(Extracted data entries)
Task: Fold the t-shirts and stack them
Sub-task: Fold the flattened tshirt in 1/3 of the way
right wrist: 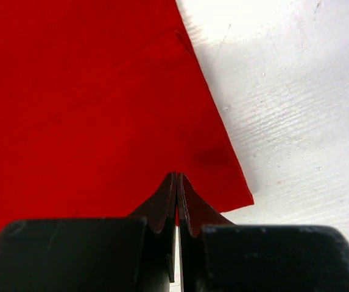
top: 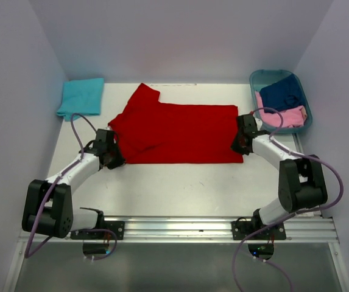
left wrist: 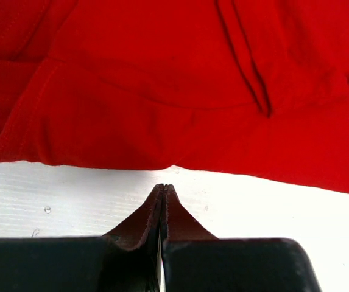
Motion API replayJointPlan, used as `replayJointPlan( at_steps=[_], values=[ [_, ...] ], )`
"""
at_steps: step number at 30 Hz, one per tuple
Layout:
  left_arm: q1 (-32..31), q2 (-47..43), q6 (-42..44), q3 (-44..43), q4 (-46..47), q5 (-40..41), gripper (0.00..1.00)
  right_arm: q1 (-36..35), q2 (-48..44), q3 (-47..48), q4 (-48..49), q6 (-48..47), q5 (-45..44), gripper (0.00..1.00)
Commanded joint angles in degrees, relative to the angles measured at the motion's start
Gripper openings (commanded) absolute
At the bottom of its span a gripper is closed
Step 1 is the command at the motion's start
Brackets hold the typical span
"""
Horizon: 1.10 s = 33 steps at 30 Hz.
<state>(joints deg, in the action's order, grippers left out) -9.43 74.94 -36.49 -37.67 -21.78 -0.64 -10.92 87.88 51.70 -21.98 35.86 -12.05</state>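
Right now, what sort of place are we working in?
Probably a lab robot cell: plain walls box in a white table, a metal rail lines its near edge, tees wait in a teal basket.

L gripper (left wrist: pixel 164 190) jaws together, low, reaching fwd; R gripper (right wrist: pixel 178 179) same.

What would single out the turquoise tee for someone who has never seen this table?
Look at the table's far-left corner. The turquoise tee lies there alone as a small flat rectangle. The red tee is spread mid-table, and the navy tee and pink tee sit in the basket at far right.
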Motion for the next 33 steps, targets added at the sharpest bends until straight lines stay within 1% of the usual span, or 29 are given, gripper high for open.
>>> replayJointPlan(
  at_steps=[1, 3, 6, 8, 10, 16, 18, 21, 23, 25, 29, 30, 33],
  values=[
    [0.2, -0.9, -0.4, -2.2, 0.7, 2.9, 0.0, -0.2, 3.2, 0.0, -0.8, 1.3, -1.3, 0.0],
    [0.2, -3.0, -0.2, -1.8, 0.8, 4.2, 0.0, -0.2, 4.2, -0.2, -0.4, 1.4, -0.6, 0.0],
    [0.2, -5.1, 0.1, -1.5, 0.8, 8.5, 0.0, -0.2, 6.1, -0.6, 0.2, 1.6, -0.3, 0.0],
    [0.2, -4.8, 0.2, -1.7, 0.0, 12.5, 0.0, -0.2, 6.8, -0.6, 0.2, 1.7, -0.4, 0.0],
    [0.3, -2.9, 0.0, -2.1, -0.7, 16.2, 0.0, -0.2, 7.2, -0.5, 0.0, 1.7, -0.7, 0.0],
    [0.4, 7.8, -0.5, -3.4, -1.8, 23.8, 0.0, -0.2, 8.2, 0.2, -0.1, 1.3, -1.0, 0.0],
    [0.5, 11.0, -1.1, -3.5, -0.8, 24.2, 0.0, -0.2, 8.4, 0.2, -0.1, 1.1, -1.1, 0.0],
    [0.7, 13.6, -1.3, -2.4, 1.5, 22.1, 0.0, -0.2, 8.6, 0.2, -0.4, 0.5, -1.2, 0.0],
    [0.7, 15.1, -1.7, -2.5, 1.2, 21.7, 0.0, -0.2, 8.8, 0.6, -1.3, 0.4, -2.2, 0.0],
    [0.7, 15.5, -2.0, -2.8, -0.4, 22.6, 0.0, -0.2, 9.0, 1.5, -3.5, 0.1, -3.5, 0.0],
    [0.8, 13.9, -3.7, -4.8, -6.2, 24.8, 0.0, 0.4, 9.4, 4.0, -9.7, 1.0, -9.9, 0.0],
    [0.8, 13.4, -3.8, -5.2, -8.8, 24.1, 0.0, 0.5, 9.3, 4.4, -10.9, 1.1, -10.8, 0.0],
    [0.8, 10.2, -4.6, -6.0, -12.4, 21.4, 0.0, 1.2, 8.9, 5.1, -13.9, 1.8, -12.5, 0.0]
  ],
)
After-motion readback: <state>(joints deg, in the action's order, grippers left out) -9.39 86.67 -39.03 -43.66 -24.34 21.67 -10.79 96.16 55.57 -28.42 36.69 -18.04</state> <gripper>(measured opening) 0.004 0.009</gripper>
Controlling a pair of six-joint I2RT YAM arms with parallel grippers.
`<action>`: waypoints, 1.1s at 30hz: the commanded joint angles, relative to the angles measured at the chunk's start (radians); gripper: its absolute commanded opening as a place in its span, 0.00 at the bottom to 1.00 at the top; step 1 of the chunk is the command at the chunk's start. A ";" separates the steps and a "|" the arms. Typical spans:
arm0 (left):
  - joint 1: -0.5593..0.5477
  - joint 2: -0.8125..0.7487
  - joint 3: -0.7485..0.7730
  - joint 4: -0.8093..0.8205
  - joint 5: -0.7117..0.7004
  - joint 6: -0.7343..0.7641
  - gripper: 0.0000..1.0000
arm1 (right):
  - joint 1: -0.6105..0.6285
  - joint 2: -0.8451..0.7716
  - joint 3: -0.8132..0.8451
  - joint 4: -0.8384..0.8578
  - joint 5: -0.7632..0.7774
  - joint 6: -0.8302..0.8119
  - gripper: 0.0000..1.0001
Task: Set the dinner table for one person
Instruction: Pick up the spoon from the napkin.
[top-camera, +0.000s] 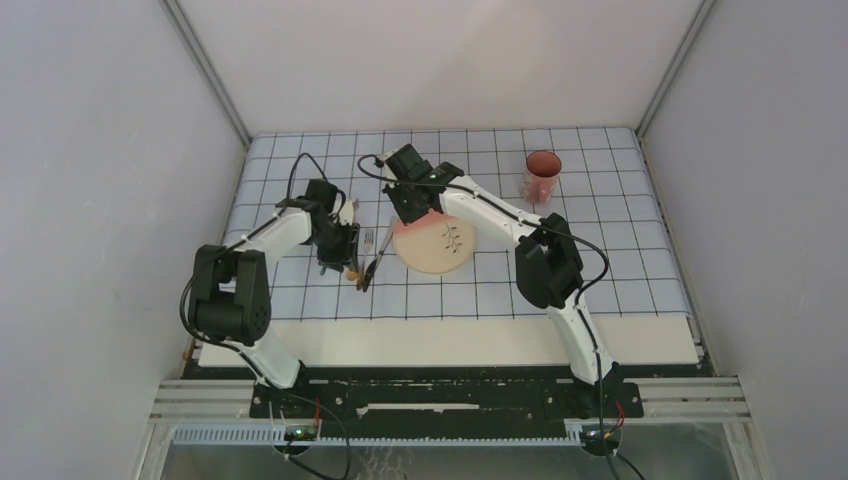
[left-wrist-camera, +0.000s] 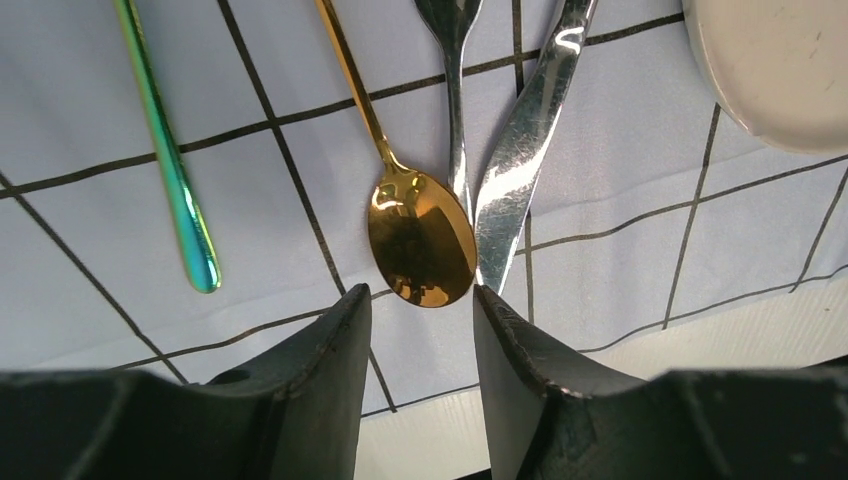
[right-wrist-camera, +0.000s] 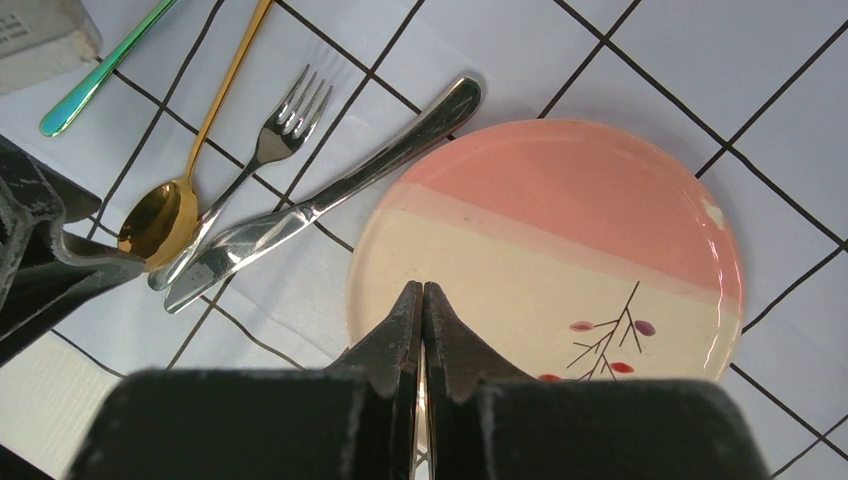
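A pink-and-cream plate (top-camera: 440, 250) (right-wrist-camera: 560, 240) lies on the blue gridded cloth that covers most of the cream dinner table (top-camera: 450, 340). Left of it lie a silver knife (right-wrist-camera: 330, 195) (left-wrist-camera: 520, 170), a silver fork (right-wrist-camera: 270, 140) (left-wrist-camera: 455, 120), a gold spoon (right-wrist-camera: 160, 220) (left-wrist-camera: 420, 240) and an iridescent green handle (right-wrist-camera: 100, 75) (left-wrist-camera: 175, 170). My left gripper (left-wrist-camera: 420, 300) (top-camera: 345, 268) stands open just short of the spoon's bowl, nothing between its fingers. My right gripper (right-wrist-camera: 422, 290) (top-camera: 408, 212) is shut over the plate's near part. Whether it touches the plate does not show.
A pink cup (top-camera: 541, 176) stands upright at the back right of the cloth. A pale block (right-wrist-camera: 40, 35) sits beyond the cutlery. Grey walls close in the left, right and back sides. A bare strip of tabletop (left-wrist-camera: 700, 330) runs along the near edge.
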 joint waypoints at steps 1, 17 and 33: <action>-0.007 0.007 0.069 -0.004 -0.042 0.032 0.47 | 0.005 -0.073 0.012 0.021 0.006 -0.019 0.06; -0.077 0.026 0.069 0.005 -0.044 0.003 0.74 | 0.009 -0.076 0.004 0.018 0.008 -0.035 0.12; -0.086 0.080 0.070 0.048 -0.129 0.014 0.70 | 0.003 -0.113 -0.056 0.041 0.002 -0.032 0.07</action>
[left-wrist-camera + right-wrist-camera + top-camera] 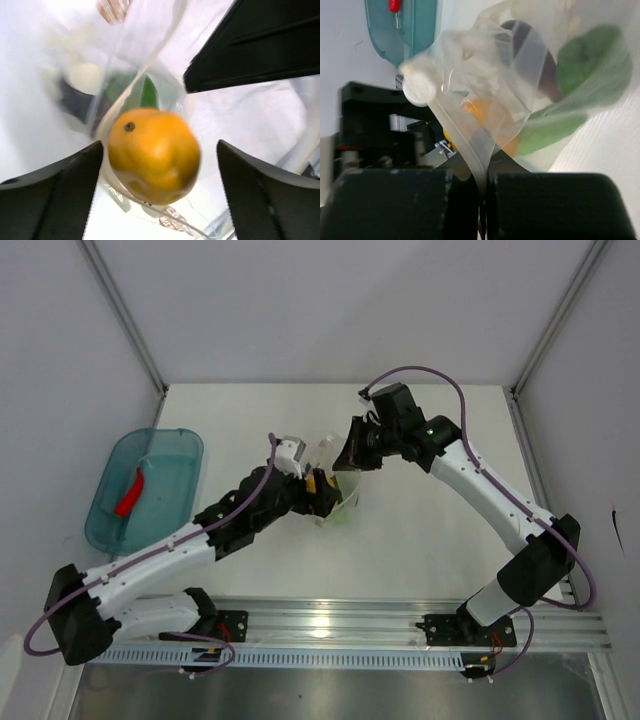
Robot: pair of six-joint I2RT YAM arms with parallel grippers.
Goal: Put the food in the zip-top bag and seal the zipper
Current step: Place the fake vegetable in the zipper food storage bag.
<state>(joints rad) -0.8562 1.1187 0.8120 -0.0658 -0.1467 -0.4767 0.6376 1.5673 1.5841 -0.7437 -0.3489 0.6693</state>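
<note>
Right gripper (482,200) is clamped on the zip-top bag (485,65) rim so its mouth is held agape, left gripper (320,492) is spread wider than the yellow pepper (152,155) seen at that mouth, and the red chili (128,498) is seen well outside the bag.

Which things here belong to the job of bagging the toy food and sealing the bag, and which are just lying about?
Belong to the job: zip-top bag; yellow pepper at its mouth; green vegetables and eggplant inside; red chili, not yet bagged.
Just lying about: teal tray under the chili; table.
</note>
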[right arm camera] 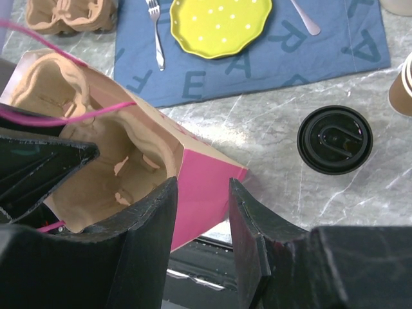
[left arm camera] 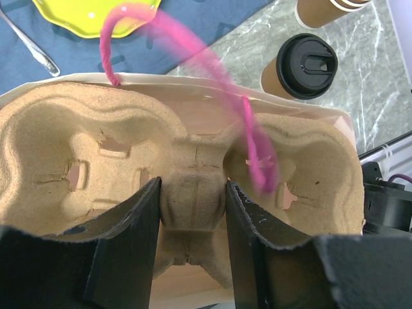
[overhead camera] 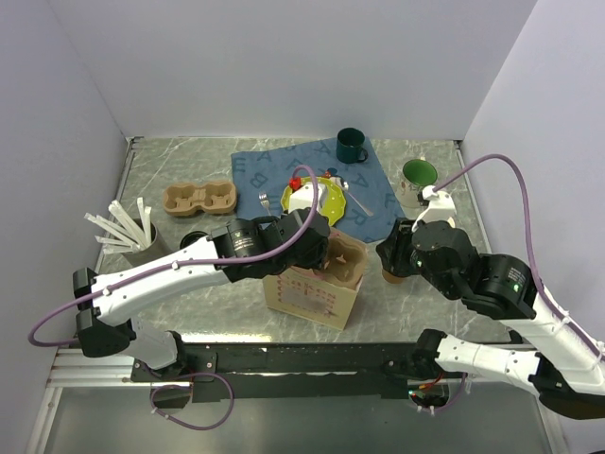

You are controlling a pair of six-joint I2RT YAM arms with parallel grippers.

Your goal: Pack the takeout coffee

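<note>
Takeout coffee (right arm camera: 335, 140) hidden overhead by right arm (overhead camera: 473, 270), left end effector (left arm camera: 193, 193) clamped on cup carrier (left arm camera: 84, 148), right end effector (right arm camera: 203, 193) apart.

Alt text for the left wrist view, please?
The left gripper has its fingers clamped on the centre rib of a pulp cup carrier seated inside a paper bag with a pink handle. The takeout coffee, black lid on, stands on the table beyond the bag.

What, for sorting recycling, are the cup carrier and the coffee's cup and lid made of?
The cup carrier: likely moulded pulp, matte, fibrous, tan, torn edges. The lid: apparently black plastic, smooth, faint sheen, crisp moulded rim. The cup: brown kraft paper, matte.
</note>
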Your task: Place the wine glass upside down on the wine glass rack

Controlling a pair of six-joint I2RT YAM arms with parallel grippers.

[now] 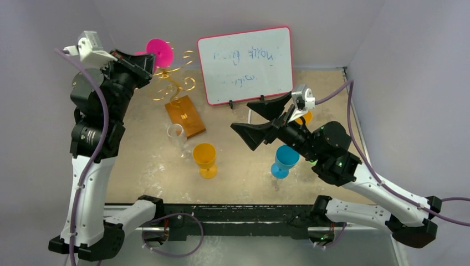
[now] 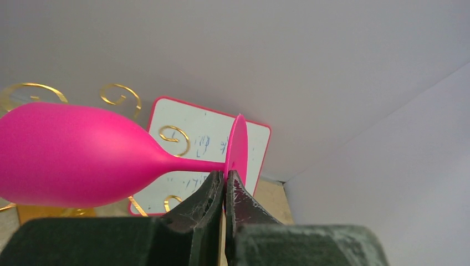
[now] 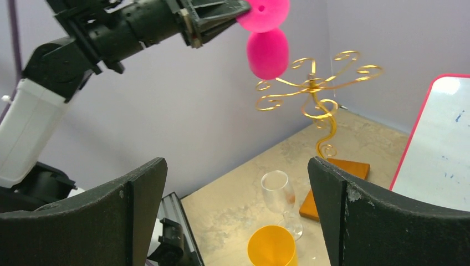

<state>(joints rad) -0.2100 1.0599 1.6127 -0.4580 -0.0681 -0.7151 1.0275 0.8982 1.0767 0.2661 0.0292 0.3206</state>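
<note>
My left gripper (image 1: 147,61) is shut on the foot of a pink wine glass (image 1: 159,52) and holds it high at the back left. In the right wrist view the glass (image 3: 267,52) hangs foot up and bowl down, just left of the curled arms of the gold wire rack (image 3: 313,83). The rack (image 1: 176,83) stands on its brown wooden base (image 1: 185,116). In the left wrist view my gripper (image 2: 225,180) pinches the foot's rim, the pink bowl (image 2: 72,155) lies to the left, and a gold spiral (image 2: 174,138) shows behind it. My right gripper (image 1: 242,114) is open and empty over mid-table.
A clear wine glass (image 1: 177,136), an orange glass (image 1: 205,158) and a blue glass (image 1: 285,159) stand on the table. Another orange glass (image 1: 305,117) sits partly hidden behind my right arm. A pink-framed whiteboard (image 1: 246,64) leans at the back.
</note>
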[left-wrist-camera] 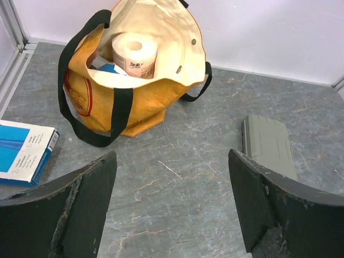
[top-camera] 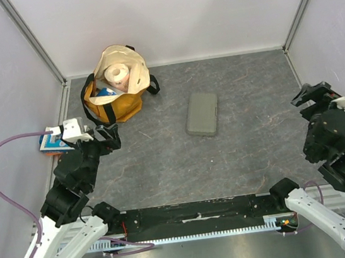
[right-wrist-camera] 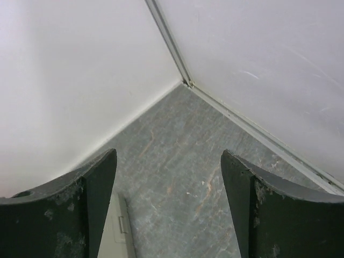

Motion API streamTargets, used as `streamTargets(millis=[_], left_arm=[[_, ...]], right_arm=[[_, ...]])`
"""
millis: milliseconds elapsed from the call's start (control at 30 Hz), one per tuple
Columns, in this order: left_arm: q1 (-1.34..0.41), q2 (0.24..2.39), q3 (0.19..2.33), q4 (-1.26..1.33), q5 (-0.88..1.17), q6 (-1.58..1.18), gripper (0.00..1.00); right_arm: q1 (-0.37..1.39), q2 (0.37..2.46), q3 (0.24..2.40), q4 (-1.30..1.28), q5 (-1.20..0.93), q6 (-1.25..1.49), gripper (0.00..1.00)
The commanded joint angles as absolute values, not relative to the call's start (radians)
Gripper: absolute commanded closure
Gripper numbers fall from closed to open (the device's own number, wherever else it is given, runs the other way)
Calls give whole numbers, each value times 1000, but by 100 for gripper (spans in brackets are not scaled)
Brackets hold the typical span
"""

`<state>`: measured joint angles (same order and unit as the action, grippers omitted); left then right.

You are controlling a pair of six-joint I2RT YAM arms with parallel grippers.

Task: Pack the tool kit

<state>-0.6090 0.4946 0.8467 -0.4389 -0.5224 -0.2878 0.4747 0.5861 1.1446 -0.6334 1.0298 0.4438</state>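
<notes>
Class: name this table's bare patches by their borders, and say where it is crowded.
Free: between the grey case and the right wall; the near strip between case and arm bases. Crowded: far-left corner, with bag, blue-and-white box, left gripper.

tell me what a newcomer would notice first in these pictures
The tan-and-yellow bag stands out first, open at the far left with a paper roll poking out of its top. Next comes the flat grey case, shut and lying alone near the middle, with no tools in sight. Both the left claw and the right claw hang open and empty, apart from it.
</notes>
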Motion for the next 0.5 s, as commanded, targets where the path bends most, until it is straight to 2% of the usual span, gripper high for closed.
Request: streamTargets(millis=[0, 467], left_arm=[[-614, 491, 888, -402, -554, -242, 10], [-611, 518, 977, -411, -563, -302, 8]], right_arm=[[474, 561, 1242, -623, 1095, 452, 15], [474, 568, 1255, -597, 1085, 451, 15]])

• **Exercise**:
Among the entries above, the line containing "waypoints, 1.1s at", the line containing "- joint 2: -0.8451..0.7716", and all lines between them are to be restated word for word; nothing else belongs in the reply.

• **Output**:
`<action>`: waypoints, 1.1s at 30hz: the commanded joint angles, relative to the angles measured at the chunk's start (radians); gripper: its absolute commanded opening as a place in its span, 0.00 at the bottom to 1.00 at the top; step 1 of the chunk is the command at the chunk's start. A ";" separates the steps and a "|" the arms. Typical spans:
arm0 (left):
  - joint 1: -0.5593..0.5477
  - joint 2: -0.8125..0.7487
  - joint 3: -0.7485..0.7730
  - joint 4: -0.8093..0.8205
  - joint 5: -0.7117..0.7004
  - joint 6: -0.7343..0.7641
  - gripper: 0.0000..1.0000
arm1 (right):
  - joint 1: -0.6105..0.6285
  - joint 2: -0.8451..0.7716

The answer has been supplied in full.